The Horror Honeys: Innocence Has A Power Evil Cannot Imagine

Innocence Has A Power Evil Cannot Imagine

A Supernatural Honey Review by Suzanne 

Pan's Labyrinth (2006)

For the last couple of weeks, I suffered through a few mediocre Spanish films. This week, I decided to revisit a film I haven't seen in a few years, Pan's Labyrinth. Guillermo del Toro is one of my favorite storytellers and while, some of the films he has produced in recent years have been less than spectacular, his early Spanish films are some of my favorite of all time.

Fascist Spain, 1944, Ofelia travels to with her pregnant mother to live with her stepfather, Capitán Vidal, a ruthless, selfish man, concerned only with power. Unhappy and alone, Ofelia takes refuge in fairy tales. One evening, she meets a fairy who takes her to the center of a maze. There she encounters a faun. The faun tells her she is actually a princess from an underground kingdom. If she wishes to go back, she must complete three tasks. Then she can reunite with her true mother and father. If she does not prove herself, she must remain in the mortal world.

From the moment we meet Ofelia, she has suffered so much loss. Not only has she lost her father, who died in the war, but she has lost her home and, to some degree, her mother who is now concerned with her new husband and unborn child. When her mother dies during the birth of her brother, she has nothing left of her former life.
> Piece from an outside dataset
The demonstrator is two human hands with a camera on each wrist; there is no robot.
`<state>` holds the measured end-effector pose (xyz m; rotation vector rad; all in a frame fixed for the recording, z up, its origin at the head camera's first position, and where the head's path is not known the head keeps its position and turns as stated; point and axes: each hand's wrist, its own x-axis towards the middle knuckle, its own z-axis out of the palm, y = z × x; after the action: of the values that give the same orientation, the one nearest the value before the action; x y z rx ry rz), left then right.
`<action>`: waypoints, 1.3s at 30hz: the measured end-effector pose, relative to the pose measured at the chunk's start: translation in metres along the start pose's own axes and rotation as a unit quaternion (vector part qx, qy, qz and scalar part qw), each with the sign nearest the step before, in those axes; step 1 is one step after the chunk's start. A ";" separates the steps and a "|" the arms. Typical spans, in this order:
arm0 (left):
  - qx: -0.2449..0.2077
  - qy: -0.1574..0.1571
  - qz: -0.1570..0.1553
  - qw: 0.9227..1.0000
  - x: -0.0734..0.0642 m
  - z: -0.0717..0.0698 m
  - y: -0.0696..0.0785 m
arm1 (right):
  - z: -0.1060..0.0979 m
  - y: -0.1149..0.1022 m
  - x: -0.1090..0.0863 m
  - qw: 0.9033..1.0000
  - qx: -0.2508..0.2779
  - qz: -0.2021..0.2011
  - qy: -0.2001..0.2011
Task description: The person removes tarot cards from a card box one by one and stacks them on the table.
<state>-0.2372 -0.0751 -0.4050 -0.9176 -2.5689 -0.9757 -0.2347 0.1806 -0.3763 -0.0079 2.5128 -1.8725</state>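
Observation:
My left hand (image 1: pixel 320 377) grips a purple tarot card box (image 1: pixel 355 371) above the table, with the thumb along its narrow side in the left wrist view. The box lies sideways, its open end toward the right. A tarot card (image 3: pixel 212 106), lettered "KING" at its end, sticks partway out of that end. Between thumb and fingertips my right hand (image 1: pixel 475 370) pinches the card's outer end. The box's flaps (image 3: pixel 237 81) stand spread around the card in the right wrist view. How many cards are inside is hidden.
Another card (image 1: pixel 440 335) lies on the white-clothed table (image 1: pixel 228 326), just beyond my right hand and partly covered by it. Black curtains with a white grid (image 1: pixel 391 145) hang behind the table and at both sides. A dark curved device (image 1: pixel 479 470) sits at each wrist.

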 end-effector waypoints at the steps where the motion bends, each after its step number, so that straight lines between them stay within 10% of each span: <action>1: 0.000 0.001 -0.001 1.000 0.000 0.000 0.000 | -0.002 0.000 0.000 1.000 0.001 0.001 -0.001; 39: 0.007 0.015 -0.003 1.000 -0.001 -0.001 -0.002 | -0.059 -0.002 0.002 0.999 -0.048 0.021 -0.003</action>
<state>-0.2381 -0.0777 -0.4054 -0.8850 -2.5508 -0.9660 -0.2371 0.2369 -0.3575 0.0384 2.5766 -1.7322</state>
She is alone and has no further ties to reality.

Of course, the other story going on is the brutality of civil war. A group of rebels is trying to take down the Captain and his soldiers. The Captain's housekeeper, Mercedes, is an informant for the rebels, led by her brother. Mercedes becomes a maternal figure for Ofelia, as well as a protector.

There is nothing particularly complex about any of the characters or even the story, which is why it works so well. The deliberate use of color is one of the most striking aspects of this film. The real world is done in pale, cold colors and the fantasy world is bright and warm.

Doug Jones, who works with del Toro a lot, is spectacular as The Faun and The Pale Man. How he does what he does with his body is nothing short of magic.

Del Toro's terrifying vision of extreme weight loss... Ew
This seems like such a personal film and I cannot help but relate to Ofelia on some level. While I did not have an evil Captain as a stepfather, I did have a rather strict father with a military & law enforcement background. With the amount of rules in our house and father quick to anger, I often found solace in books and my imagination. In the end, I'm not sure if I should be sad or relieved, but I know that whatever emotion I feel is overwhelming to the point of tears. The first time I saw it, I was inconsolable. Thankfully, I was ugly crying alone at home, humming that haunting lullaby, while rocking myself in a corner.

I complained in a previous post about poor translation. That can be blamed on blamed on dubbing or subtitles, but mostly it's bad storytelling. Not here. This film is so beautifully crafted and so well told through its imagery and acting, even if there were no dialogue or if you were watching with the subtitles off, you would know exactly what is going on.

Pan's Labyrinth isn't a horror film, but it shows the horror of humanity and what it can do to the innocence of a child. It's just a brilliant piece of filmmaking.